• **Description of the task**
A verbatim transcription of the listing below is required, without its pictures.

• **Source material**

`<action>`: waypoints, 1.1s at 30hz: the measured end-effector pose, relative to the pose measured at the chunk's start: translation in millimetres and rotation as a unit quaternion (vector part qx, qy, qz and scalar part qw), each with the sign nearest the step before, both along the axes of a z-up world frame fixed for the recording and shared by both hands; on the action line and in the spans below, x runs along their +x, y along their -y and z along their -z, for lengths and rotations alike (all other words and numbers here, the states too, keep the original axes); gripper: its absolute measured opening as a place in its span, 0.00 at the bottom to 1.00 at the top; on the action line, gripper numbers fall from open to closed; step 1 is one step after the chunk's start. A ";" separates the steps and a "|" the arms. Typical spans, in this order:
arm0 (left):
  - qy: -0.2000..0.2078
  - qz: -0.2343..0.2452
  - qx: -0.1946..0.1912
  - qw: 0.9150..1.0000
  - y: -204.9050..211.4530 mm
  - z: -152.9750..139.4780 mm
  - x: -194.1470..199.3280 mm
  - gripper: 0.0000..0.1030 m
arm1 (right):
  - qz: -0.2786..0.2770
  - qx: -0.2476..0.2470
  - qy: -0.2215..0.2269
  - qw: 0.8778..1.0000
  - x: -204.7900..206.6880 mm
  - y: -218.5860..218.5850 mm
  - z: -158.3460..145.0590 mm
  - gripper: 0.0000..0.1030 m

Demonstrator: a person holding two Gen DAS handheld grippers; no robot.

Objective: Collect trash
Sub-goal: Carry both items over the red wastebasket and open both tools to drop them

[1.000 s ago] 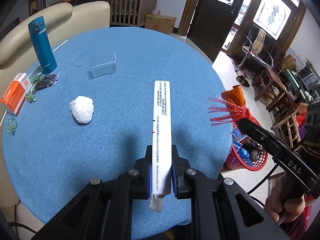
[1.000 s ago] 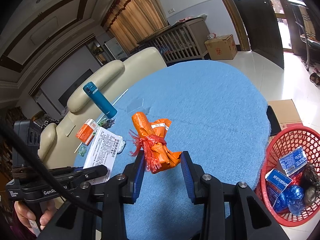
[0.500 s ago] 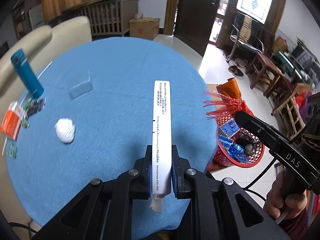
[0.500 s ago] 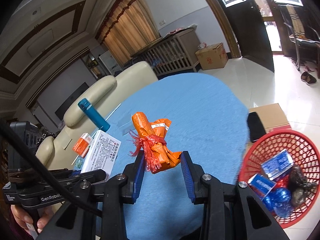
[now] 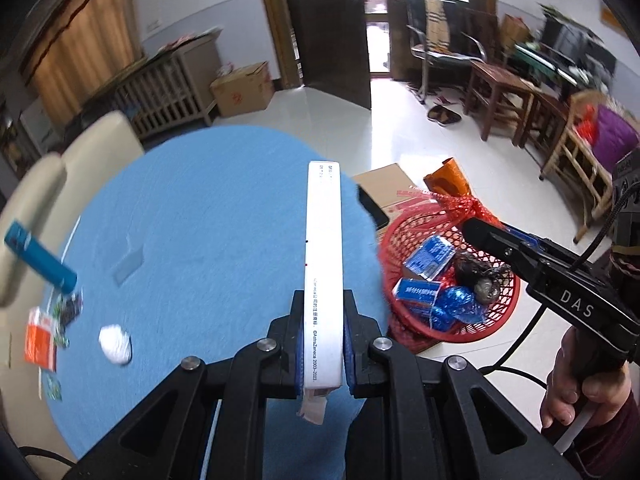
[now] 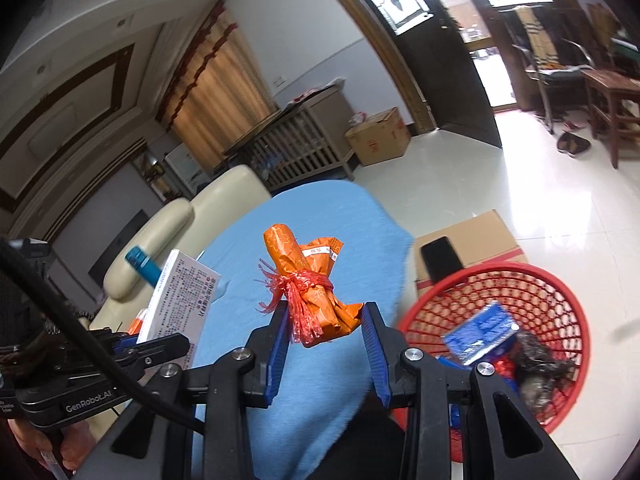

• **Exercise response**
`<action>`: waypoints, 1.1s at 30hz: the measured end-effector pose, relative to the pose measured at the chunk's start: translation in millimetres and rotation as a unit quaternion (vector part qx, qy, qz and scalar part qw), each with the sign nearest the step before, both along the axes of a z-up world frame fixed for the recording and shared by both hands; on the action line and in the spans below, x runs along their +x, y along their -y and z along their -z, for lengths and rotations alike (all other words and numbers here, the states too, keep the original axes); gripper: its absolute measured opening as a place in its span, 0.00 at the bottom to 1.00 at the top; on the action line, gripper numbers fall from open to closed; step 1 is one step after the chunk's start. A ";" separates the steps and a "|" the arms. Typical spans, in this order:
arm0 (left):
  - qy: -0.2000..0.2078
  - qz: -0.2343..0.2452
  - qx: -0.1946..0.1912
  - qw: 0.9150..1.0000
  - y: -204.9050..211.4530 mm
  - z: -152.9750..139.4780 mm
  - x: -194.1470..199.3280 mm
  - gripper: 0.0000..0.1030 m
arm1 (right):
  - qz: -0.2786..0.2770
  - qx: -0.2476..0.2470
  - qy: -0.2215..0.2269
  - qw: 0.8778..1.0000
  - x: -204.7900..206.6880 mm
  - y: -218.5860..218.5850 mm
  - z: -158.3460..145.0590 mm
  - gripper: 0.0000..0.1030 m

Demonstrator: a person holding two Gen DAS handheld grippers; no robot.

Objective: Collect trash
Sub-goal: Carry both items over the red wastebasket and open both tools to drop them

[1.000 s ago] 
[1.000 s ago] 
[0.500 s ago] 
[0.500 s ago] 
[now] 
[now] 

Nothing remains to be added to the exercise.